_Work task_
The answer should be each line of the records that contains the word "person"; please copy them all.

-- -- --

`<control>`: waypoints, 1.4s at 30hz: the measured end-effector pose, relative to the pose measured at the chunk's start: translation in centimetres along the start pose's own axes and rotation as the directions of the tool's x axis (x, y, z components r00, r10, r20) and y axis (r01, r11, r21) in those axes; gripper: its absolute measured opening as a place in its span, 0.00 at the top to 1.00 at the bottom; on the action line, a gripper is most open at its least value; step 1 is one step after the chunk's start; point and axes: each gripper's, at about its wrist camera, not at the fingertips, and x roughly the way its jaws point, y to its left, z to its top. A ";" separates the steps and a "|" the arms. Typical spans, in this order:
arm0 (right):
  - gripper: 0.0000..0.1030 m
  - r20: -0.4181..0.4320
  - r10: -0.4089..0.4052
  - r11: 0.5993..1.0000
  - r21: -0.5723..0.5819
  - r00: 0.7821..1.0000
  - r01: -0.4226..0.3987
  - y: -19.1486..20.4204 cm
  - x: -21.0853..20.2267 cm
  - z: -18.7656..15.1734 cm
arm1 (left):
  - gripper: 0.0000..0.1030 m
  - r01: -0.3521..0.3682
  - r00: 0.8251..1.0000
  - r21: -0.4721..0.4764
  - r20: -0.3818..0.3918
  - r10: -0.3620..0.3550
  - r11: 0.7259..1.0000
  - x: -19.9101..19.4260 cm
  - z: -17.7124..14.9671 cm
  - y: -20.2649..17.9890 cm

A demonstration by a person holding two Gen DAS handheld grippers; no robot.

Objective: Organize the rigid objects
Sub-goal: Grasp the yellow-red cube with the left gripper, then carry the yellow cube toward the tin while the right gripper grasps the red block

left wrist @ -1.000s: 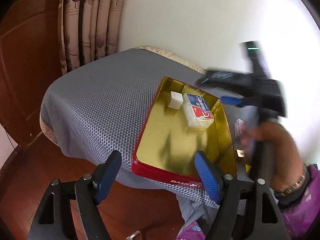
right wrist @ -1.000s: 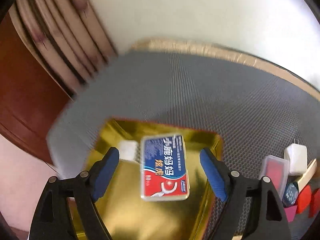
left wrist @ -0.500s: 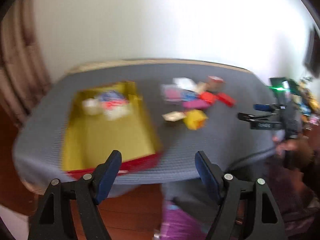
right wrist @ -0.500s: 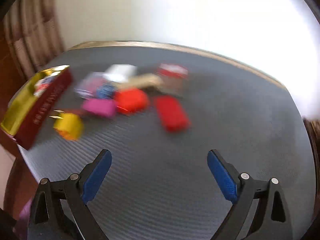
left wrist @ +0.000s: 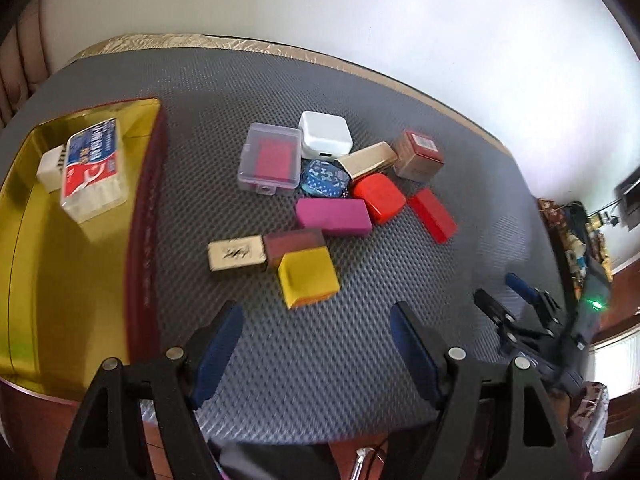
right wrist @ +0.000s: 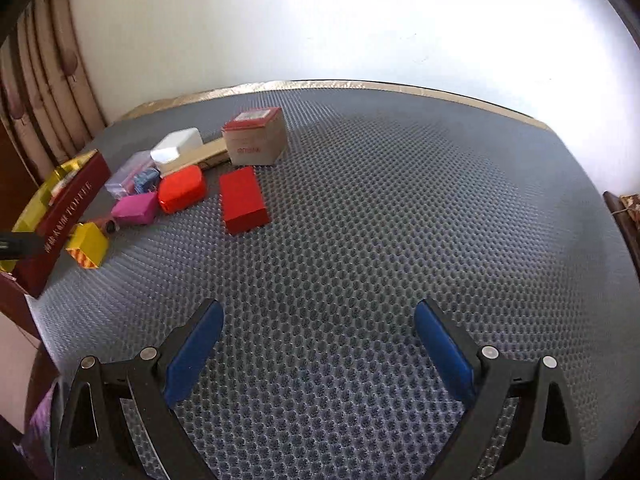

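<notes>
A red tin with a gold inside point(left wrist: 60, 280) lies at the table's left; it holds a blue-and-red floss box point(left wrist: 94, 168) and a small white block point(left wrist: 50, 164). Several small boxes lie in a cluster mid-table: a yellow box point(left wrist: 308, 278), a magenta box point(left wrist: 332, 216), a red box point(left wrist: 432, 210), a clear case point(left wrist: 270, 158), a white charger point(left wrist: 324, 140). My left gripper point(left wrist: 316, 344) is open and empty just short of the yellow box. My right gripper point(right wrist: 318, 348) is open and empty over bare mat, right of the cluster; the red box point(right wrist: 242, 200) is its nearest.
A grey mesh mat point(right wrist: 400, 220) covers the table, with a white wall behind. A curtain point(right wrist: 44, 92) hangs at the far left. The tin point(right wrist: 60, 224) shows at the left edge in the right wrist view. Shelves with clutter point(left wrist: 580, 232) stand to the right.
Both grippers have swung away from the tin toward the cluster of boxes. The floss box stays in the tin. The right gripper has moved to the table's right side.
</notes>
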 end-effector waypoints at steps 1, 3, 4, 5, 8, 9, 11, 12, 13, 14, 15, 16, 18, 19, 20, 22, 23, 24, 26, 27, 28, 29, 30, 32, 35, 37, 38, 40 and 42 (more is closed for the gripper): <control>0.07 -0.002 0.015 1.000 0.003 1.000 -0.015 -0.1 0.0 0.0 | 0.25 -0.005 1.000 -0.005 -0.007 0.005 1.000 0.5 0.3 -0.1; 0.07 -0.006 0.028 1.000 0.010 1.000 -0.028 -0.2 0.2 0.0 | 0.25 -0.019 1.000 -0.027 -0.014 0.018 0.999 1.2 0.5 0.0; 0.07 -0.006 0.040 0.999 0.013 0.999 -0.040 -0.2 0.2 0.0 | 0.25 -0.021 1.000 -0.036 -0.017 0.020 0.999 1.5 0.7 0.1; 0.07 -0.005 0.048 0.999 0.014 0.999 -0.048 -0.4 0.1 -0.1 | 0.25 -0.024 1.000 -0.042 -0.022 0.023 0.999 1.9 0.8 0.1; 0.07 -0.004 0.060 0.998 0.021 0.998 -0.060 -0.6 -0.1 -0.2 | 0.25 -0.048 0.999 -0.047 -0.017 0.048 0.998 2.3 1.0 0.0; 0.07 -0.004 0.065 0.998 0.023 0.998 -0.065 -0.8 -0.2 -0.2 | 0.25 -0.054 0.998 -0.039 -0.021 0.053 0.998 2.5 1.1 -0.1; 0.06 -0.004 0.071 0.997 0.027 0.997 -0.071 -1.0 -0.3 -0.4 | 0.25 -0.066 0.998 -0.030 -0.020 0.066 0.997 2.5 1.0 -0.3; 0.06 -0.005 0.073 0.997 0.028 0.997 -0.073 -1.0 -0.3 -0.4 | 0.29 -0.068 0.998 -0.026 -0.020 0.067 0.997 2.8 1.1 -0.5; 0.05 -0.005 0.075 0.997 0.028 0.997 -0.075 -1.0 -0.2 -0.5 | 0.35 -0.067 0.997 -0.021 -0.024 0.067 0.998 3.0 1.1 -0.5; 0.05 -0.003 0.077 0.997 0.029 0.997 -0.076 -1.0 -0.1 -0.5 | 0.38 -0.068 0.997 -0.016 -0.031 0.067 0.998 3.2 1.1 -0.6; 0.05 -0.001 0.079 0.996 0.029 0.997 -0.079 -1.0 -0.1 -0.5 | 0.48 -0.064 0.997 -0.013 -0.045 0.063 0.998 3.5 1.1 -0.6; 0.05 -0.001 0.081 0.996 0.030 0.997 -0.081 -1.0 0.0 -0.6 | 0.57 -0.055 0.997 -0.014 -0.062 0.054 0.998 3.9 1.0 -0.6; 0.05 0.001 0.085 0.996 0.033 0.996 -0.085 -1.0 0.1 -0.6 | 0.65 -0.042 0.996 -0.024 -0.084 0.040 0.999 4.5 0.9 -0.5; 0.05 0.001 0.087 0.996 0.035 0.996 -0.087 -1.1 0.2 -0.6 | 0.66 -0.039 0.996 -0.026 -0.082 0.037 0.999 4.7 0.8 -0.4; 0.05 0.001 0.087 0.996 0.035 0.996 -0.087 -1.0 0.1 -0.6 | 0.66 -0.039 0.997 -0.024 -0.074 0.037 0.999 4.7 0.8 -0.5; 0.05 0.000 0.086 0.996 0.034 0.996 -0.086 -1.0 0.1 -0.6 | 0.66 -0.034 0.997 -0.012 -0.065 0.033 0.999 4.6 0.7 -0.6; 0.05 -0.001 0.086 0.996 0.033 0.996 -0.086 -1.0 0.1 -0.6 | 0.66 -0.037 0.998 -0.009 -0.059 0.036 0.999 4.6 0.6 -0.6; 0.05 -0.003 0.085 0.996 0.034 0.996 -0.085 -1.0 0.1 -0.6 | 0.68 -0.037 0.998 -0.009 -0.054 0.037 0.999 4.5 0.6 -0.6; 0.05 -0.012 0.093 0.995 0.043 0.996 -0.093 -1.1 0.0 -0.3 | 0.69 -0.027 0.999 -0.011 -0.047 0.026 1.000 4.0 0.3 -0.6; 0.05 -0.015 0.107 0.993 0.046 0.994 -0.106 -1.2 -0.1 -0.1 | 0.70 -0.017 0.999 -0.011 -0.046 0.017 1.000 3.7 0.1 -0.6; 0.05 -0.014 0.125 0.991 0.046 0.992 -0.124 -1.2 -0.2 0.4 | 0.71 -0.011 0.999 -0.009 -0.046 0.011 1.000 3.4 -0.1 -0.6; 0.05 -0.005 0.127 0.991 0.041 0.992 -0.127 -1.1 -0.5 0.9 | 0.71 -0.007 0.999 -0.009 -0.045 0.007 1.000 3.1 -0.2 -0.7; 0.05 0.011 0.128 0.992 0.023 0.992 -0.128 -0.8 -0.9 1.8 | 0.71 0.000 0.999 -0.009 -0.042 -0.001 1.000 2.6 -0.5 -0.7; 0.05 0.016 0.150 0.989 -0.010 0.989 -0.149 -0.2 -1.0 2.9 | 0.71 0.017 0.999 -0.004 -0.039 -0.017 1.000 1.9 -0.8 -0.8; 0.05 -0.016 0.182 0.981 -0.069 0.983 -0.183 1.1 0.0 4.6 | 0.71 0.033 0.999 -0.006 -0.028 -0.033 0.999 0.6 -1.3 -0.7; 0.08 -0.040 0.190 0.974 -0.118 0.981 -0.193 2.1 0.9 5.6 | 0.71 0.036 0.999 -0.005 -0.018 -0.036 0.999 -0.1 -1.3 -0.7; 0.16 -0.050 0.191 0.970 -0.140 0.980 -0.197 2.5 1.3 5.9 | 0.71 0.037 0.999 -0.004 -0.013 -0.037 0.999 -0.5 -1.2 -0.6; 0.38 -0.091 0.167 0.964 -0.192 0.982 -0.182 3.3 2.6 6.6 | 0.71 0.040 0.999 -0.004 -0.003 -0.040 0.999 -1.4 -1.2 -0.5; 0.40 -0.124 0.147 0.963 -0.209 0.981 -0.171 3.6 3.7 7.0 | 0.71 0.042 0.999 -0.010 0.014 -0.042 0.999 -2.5 -1.2 0.0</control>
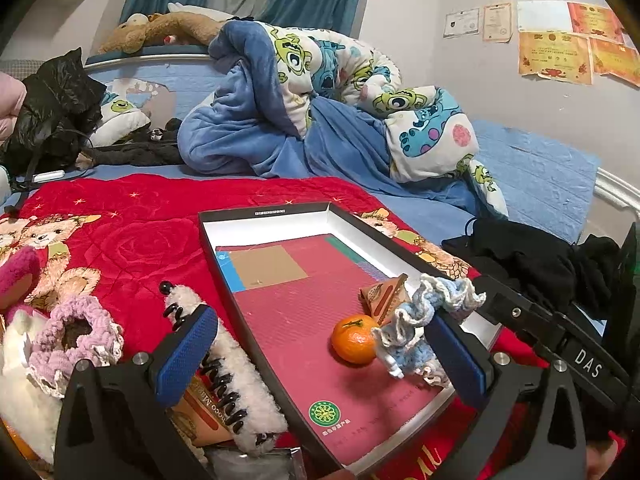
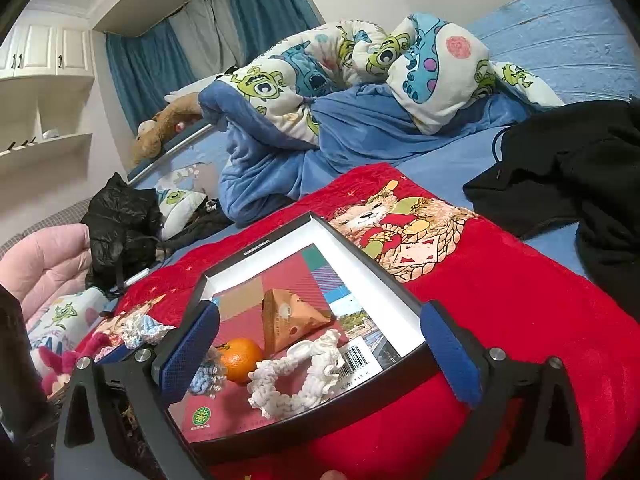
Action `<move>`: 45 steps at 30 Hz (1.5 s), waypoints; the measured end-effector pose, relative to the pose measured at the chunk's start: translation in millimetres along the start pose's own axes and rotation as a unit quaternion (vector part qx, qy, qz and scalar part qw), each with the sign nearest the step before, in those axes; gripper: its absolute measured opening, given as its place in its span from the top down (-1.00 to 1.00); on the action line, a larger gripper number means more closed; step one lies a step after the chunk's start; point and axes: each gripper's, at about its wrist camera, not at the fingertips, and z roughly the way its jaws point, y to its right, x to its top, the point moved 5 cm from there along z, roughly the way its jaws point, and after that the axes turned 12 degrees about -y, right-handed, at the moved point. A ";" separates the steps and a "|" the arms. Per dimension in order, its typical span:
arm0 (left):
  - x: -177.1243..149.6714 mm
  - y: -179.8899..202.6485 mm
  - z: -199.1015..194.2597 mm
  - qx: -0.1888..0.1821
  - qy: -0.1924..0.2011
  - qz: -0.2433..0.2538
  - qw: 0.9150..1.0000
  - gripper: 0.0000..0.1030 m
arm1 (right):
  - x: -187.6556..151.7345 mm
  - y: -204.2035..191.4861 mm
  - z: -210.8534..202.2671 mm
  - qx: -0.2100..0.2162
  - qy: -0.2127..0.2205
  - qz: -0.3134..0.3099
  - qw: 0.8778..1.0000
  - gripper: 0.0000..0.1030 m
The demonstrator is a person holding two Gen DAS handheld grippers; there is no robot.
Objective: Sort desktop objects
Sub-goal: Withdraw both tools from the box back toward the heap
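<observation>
Blue crocheted scrunchie [image 1: 416,320] hangs against the left gripper's [image 1: 320,354] right finger, lower right of frame, over the box tray [image 1: 264,214]. Both grippers spread wide; right gripper [image 2: 320,344] empty. Soft, light, floppy; pinch bunched yarn.

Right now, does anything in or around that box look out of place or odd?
The blue crochet scrunchie isn't lying flat in the box: it drapes over the other claw beside the tangerine. Both claws stand open. Nothing looks spilled or damaged.
</observation>
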 end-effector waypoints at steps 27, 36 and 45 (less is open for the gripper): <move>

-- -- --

_Problem solution_
A demonstration by a person holding two Gen DAS handheld grippers; no robot.
The demonstrator is a person holding two Gen DAS handheld grippers; there is no robot.

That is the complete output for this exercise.